The app was a rip-off of a popular typing app created by Kosta Eleftheriou.
What you need to know
- Apple has removed a clone of the popular ‘FlickType’ app for Apple Watch that netted scammers $300,000 a month.
- Despite this, the developers have another app on the app store charging unsuspecting users over $400 a year for subscriptions.
Apple has removed a clone of ‘FlickType’ that was scamming users out of thousands of dollars every month, but the developers and a similar app remain at large.
From a feature by TechCrunch:
Kosta Eleftheriou, one of the founders of the Fleksy keyboard app (who was acquired by Pinterest in 2016), has — since March 2018 — been applying his expertise in autocorrect algorithms to make typing on the Apple Watch’s tiny screen not only possible but “simple, enjoyable and highly effective”, as Forbes’ reviewer put it….

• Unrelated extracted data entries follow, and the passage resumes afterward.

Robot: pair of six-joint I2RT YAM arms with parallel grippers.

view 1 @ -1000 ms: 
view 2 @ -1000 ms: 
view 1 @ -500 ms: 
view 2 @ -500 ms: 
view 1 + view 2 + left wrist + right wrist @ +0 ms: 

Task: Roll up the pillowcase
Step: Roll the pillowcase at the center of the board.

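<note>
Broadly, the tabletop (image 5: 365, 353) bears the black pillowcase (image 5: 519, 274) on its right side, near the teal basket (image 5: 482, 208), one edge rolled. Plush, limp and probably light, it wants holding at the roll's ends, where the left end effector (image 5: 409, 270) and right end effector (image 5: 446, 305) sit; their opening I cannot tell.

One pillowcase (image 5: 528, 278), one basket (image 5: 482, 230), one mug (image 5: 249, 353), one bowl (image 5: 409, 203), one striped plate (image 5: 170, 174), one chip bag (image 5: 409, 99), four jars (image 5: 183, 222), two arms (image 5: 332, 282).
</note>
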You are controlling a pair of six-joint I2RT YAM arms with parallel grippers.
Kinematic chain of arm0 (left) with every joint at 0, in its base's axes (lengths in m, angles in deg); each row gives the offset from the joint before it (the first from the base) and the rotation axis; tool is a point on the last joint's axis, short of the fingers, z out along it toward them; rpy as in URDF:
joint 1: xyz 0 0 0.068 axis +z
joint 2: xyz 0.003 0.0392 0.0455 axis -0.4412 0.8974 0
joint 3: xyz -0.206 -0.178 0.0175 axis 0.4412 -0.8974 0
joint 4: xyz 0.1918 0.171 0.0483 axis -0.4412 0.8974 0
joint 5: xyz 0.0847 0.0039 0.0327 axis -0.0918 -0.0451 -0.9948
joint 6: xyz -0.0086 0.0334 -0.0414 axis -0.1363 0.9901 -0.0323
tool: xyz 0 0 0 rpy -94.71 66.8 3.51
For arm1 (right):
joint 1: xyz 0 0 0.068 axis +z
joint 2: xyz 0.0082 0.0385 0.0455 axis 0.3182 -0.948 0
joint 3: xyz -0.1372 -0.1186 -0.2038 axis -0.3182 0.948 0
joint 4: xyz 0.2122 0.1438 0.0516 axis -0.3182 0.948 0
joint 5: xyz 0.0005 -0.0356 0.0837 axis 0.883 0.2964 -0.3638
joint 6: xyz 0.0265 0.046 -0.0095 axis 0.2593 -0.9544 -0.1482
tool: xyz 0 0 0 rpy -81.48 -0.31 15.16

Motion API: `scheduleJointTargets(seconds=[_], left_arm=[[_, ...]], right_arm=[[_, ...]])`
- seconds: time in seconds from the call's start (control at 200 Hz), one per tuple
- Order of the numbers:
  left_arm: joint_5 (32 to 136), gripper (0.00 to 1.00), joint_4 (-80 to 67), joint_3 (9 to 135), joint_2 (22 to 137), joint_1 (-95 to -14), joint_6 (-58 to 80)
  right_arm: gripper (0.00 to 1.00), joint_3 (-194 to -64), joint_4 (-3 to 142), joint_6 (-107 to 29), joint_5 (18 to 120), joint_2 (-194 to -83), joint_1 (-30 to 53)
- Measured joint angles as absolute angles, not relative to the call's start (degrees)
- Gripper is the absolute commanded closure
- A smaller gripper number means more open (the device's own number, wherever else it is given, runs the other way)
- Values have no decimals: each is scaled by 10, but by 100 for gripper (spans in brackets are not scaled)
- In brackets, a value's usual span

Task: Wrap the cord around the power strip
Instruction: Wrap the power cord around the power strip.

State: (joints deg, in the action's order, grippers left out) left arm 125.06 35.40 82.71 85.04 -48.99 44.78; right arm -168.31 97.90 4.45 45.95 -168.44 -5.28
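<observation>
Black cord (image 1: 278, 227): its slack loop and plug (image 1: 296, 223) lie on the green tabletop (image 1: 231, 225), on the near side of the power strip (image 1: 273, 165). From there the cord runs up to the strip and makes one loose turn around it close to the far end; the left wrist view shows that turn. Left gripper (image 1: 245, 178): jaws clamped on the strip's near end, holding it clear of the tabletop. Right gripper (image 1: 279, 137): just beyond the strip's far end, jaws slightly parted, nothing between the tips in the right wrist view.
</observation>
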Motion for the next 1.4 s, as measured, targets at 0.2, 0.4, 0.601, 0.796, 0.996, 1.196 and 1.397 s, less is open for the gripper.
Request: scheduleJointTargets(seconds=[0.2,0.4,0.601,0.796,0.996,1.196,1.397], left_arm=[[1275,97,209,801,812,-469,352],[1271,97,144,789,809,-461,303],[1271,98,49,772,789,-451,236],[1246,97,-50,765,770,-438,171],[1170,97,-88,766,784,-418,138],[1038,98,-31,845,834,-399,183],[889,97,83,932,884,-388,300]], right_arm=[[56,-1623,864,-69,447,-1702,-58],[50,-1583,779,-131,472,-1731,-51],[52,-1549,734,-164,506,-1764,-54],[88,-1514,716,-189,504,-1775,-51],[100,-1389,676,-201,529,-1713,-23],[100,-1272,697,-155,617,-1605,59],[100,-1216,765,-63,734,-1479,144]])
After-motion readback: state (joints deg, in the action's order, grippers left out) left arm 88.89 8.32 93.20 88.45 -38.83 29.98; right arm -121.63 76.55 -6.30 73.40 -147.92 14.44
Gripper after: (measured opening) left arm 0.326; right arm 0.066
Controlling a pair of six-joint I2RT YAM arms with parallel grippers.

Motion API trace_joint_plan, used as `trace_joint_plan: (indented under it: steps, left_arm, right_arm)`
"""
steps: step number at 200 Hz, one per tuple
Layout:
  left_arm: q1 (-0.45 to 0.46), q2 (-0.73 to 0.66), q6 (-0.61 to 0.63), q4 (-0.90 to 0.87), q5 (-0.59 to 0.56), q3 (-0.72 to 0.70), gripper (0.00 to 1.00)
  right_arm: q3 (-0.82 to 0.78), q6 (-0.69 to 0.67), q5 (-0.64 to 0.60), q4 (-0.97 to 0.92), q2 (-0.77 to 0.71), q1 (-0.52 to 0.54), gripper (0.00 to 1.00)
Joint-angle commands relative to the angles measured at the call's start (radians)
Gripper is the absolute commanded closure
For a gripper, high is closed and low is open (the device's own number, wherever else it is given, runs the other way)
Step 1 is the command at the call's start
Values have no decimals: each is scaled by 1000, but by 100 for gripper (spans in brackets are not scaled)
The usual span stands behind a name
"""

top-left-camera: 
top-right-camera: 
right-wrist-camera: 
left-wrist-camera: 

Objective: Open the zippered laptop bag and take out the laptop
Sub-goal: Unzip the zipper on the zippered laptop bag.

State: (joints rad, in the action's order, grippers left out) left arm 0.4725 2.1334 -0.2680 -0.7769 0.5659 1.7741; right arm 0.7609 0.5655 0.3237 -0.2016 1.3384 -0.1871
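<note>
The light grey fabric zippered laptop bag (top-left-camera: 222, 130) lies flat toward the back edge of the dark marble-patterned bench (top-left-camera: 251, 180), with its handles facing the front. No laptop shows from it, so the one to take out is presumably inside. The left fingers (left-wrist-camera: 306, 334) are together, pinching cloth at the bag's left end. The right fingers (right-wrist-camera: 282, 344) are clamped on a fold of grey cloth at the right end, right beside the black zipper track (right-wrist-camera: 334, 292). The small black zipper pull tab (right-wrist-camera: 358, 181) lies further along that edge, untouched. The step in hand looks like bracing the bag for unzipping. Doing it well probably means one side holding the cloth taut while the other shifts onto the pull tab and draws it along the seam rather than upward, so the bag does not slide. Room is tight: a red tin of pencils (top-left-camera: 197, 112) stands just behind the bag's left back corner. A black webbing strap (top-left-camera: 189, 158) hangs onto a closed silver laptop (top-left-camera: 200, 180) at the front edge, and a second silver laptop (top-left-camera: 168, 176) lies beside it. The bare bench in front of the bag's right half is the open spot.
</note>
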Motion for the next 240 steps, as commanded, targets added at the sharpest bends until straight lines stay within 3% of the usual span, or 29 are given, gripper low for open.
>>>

The problem for Eleftheriou is all his genuine hard work is being undercut by copycat app makers who are able to leverage weak App Store enforcement to profit unfairly and at his expense.
The scam goes like this: A bunch of Watch keyboard apps are published that purport to have the same slick features as FlickType but instead lock users into paying eye-watering high subscription fees for what is, at best, a pale imitation.
According to the report, fake imitation apps were flooded with fake reviews and ratings to inflate their App Store rankings and to try to convince users to download them.
There are hundreds of these. And then, there’s hundreds of *real* ones too:
“SCAM. What shady business. Downloaded this app on concept. It doesn’t even work. There is no free version AT ALL. You are tricked into downloading and then asked to pay $7.99 per FREAKING WEEK. Wow.”
— Kosta Eleftheriou (@keleftheriou) January 31, 2021
The report highlights not only the issue of buying fake App Store and Google Play reviews but also Apple’s rules that are supposed to prevent fraudulent reviews. According to Eleftheriou, the fake app ‘KeyWatch’, which was netting its creator $300,000 a month, is now gone from the App Store. However, the developer and a similar app pulling in $200,000 every month with $416 a year subscriptions remain at large.
As the report notes, the issue calls into questions the rules around fraudulent app development and Apple’s enforcement of them:
If a developer with so much pedigree can’t reliably sell his wares on the App Store what does that say about Apple’s ‘premium’ marketplace?